Jonathan M. Adler, Ph.D. is Chief Academic Officer and Co-Director of Healing Story Sessions for Health Story Collaborative, an amazing organization that champions the use of story and medicine as a tool for connection, healing, and action. Jonathan Adler has a Ph.D. in clinical and personality psychology from Northwestern, he is a clinical psychologist, member of the editorial team of the Journey of Personality and professor at Olin College. His research focuses on how we make sense of challenging experiences in the way that meaning-making impacts our sense of self and psychological well being. Jonathan Adler uses his personal  narrative as a vehicle for studying meaning-making and identity, with a special interest in the experience of illness and healing.


In this outstanding episode, Jonathan Adler deeply shares his passion and knowledge about narrative and how it is intricately involved in every part of human life, even recognizing our ability to tell stories as the most distinctive human adaptation. Jonathan brings light to the fact that people find meaning and identity when telling stories; and how at the same time in the act of narrating, connections are being made among individuals and with society as a whole.


Key takeaways:

[:37] Jonathan Adler’s career briefing

[2:05] How did Jonathan Adler enter this particular space?

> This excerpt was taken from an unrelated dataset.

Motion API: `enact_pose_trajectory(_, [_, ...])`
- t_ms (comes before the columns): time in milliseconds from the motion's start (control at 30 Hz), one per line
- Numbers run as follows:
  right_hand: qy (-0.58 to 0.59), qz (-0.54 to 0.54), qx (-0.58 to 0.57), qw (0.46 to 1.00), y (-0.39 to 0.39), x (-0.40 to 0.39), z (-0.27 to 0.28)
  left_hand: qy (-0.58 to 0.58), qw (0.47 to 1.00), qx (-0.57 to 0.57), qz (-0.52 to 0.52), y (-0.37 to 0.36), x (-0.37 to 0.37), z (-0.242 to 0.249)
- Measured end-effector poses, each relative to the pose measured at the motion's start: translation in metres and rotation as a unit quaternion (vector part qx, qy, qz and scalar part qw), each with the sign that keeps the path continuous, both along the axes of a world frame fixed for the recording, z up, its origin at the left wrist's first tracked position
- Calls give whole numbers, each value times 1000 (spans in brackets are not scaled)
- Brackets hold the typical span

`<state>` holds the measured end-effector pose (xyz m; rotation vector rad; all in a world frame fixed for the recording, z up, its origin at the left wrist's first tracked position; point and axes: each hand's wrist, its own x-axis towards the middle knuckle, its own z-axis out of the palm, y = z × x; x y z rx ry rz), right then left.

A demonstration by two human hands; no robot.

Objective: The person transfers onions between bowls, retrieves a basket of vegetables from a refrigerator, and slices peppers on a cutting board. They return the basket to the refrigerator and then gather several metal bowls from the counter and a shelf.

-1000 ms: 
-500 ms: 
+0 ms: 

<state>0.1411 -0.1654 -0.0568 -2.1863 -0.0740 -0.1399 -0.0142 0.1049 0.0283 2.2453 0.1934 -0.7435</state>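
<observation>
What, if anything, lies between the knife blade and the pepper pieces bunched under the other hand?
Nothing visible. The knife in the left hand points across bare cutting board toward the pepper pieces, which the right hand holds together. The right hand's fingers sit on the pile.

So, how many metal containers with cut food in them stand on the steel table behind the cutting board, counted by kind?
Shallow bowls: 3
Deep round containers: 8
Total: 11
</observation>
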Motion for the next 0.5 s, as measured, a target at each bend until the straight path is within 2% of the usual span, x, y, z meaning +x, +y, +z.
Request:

[4:15] Science and stories.

[5:21] How do we use stories for healing?

[6:54] Narrative is everywhere.

[7:42] Narrative is the tool we use to make sense of our lives.

[8:00] What has Jonathan Adler learned about himself in this work?

[9:36] Master narratives: What a culture believes is supposed to be narrated.

[10:18] Why U.S. narrative is so focused on redemption?

[13:16] Narrative is the nexus between self and society.

[14:10] Finding compatible narratives.

[15:17] Every political movement has its own narrative.

[17:03] Jonathan Adler’s work with illness.

[19:35] Telling your story is an intervention itself.

[21:35] Many people go into medicine because of the relational aspect with their patients.

[23:31] We need more space for the connections that only stories can provide.

[24:04] How can someone start in storytelling?

[26:02] Stories of people that acquire major disabilities in adulthood.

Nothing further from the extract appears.